*SUPPLIED DATA*:
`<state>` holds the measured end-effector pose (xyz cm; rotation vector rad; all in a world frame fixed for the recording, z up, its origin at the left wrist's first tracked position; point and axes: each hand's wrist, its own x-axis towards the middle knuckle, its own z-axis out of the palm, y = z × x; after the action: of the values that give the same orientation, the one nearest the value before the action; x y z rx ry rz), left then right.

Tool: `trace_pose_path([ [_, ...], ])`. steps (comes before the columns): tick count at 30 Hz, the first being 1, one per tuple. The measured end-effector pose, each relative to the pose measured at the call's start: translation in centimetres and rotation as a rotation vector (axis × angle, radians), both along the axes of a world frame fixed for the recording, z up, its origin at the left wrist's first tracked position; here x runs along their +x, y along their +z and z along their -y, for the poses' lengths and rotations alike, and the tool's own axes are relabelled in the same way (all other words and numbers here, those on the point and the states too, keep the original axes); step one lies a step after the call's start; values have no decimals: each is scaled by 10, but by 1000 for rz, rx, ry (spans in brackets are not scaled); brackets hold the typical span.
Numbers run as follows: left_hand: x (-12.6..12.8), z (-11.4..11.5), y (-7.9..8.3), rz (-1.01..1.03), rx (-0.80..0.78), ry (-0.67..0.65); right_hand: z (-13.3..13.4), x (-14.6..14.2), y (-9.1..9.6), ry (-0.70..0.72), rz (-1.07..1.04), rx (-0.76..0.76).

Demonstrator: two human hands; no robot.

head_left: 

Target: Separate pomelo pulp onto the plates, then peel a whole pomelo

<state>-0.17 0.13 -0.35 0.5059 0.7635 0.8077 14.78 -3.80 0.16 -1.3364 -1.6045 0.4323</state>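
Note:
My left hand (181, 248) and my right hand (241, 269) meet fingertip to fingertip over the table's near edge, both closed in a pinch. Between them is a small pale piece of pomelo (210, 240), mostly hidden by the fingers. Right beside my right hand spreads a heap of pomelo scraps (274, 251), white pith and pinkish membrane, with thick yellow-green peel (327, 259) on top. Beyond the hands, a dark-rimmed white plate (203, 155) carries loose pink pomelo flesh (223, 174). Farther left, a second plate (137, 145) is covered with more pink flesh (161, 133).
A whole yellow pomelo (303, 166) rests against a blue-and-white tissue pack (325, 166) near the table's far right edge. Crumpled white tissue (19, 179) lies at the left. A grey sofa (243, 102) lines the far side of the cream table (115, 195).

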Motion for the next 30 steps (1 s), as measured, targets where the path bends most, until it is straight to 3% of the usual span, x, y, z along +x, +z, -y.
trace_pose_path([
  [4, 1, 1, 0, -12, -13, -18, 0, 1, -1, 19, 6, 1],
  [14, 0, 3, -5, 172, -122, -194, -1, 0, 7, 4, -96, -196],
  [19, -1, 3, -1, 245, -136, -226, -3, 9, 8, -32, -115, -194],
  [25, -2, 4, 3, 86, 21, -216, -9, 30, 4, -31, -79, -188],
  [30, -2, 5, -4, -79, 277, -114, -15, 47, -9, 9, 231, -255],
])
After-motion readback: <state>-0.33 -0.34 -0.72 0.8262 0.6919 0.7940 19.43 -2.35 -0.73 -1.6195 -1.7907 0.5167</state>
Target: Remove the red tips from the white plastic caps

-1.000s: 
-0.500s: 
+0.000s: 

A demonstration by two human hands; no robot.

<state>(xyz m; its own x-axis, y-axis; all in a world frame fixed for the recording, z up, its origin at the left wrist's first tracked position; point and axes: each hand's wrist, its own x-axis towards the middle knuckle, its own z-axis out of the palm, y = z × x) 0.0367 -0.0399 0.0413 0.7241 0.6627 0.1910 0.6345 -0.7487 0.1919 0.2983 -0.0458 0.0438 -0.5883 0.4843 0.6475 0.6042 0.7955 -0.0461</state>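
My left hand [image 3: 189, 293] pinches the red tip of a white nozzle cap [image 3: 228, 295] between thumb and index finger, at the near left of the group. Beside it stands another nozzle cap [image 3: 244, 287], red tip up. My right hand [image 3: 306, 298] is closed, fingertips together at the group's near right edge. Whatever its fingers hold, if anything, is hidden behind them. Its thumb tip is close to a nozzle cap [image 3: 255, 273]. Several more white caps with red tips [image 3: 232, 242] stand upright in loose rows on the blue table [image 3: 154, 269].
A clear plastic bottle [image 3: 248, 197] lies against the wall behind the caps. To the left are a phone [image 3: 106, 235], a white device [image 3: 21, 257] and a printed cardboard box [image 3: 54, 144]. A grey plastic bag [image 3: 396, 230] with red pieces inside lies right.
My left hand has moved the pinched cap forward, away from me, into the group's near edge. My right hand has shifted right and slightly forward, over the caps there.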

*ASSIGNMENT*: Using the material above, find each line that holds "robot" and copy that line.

*RESULT OF THE EXERCISE*:
Demonstrator: two human hands; no robot.
A demonstration by two human hands; no robot.

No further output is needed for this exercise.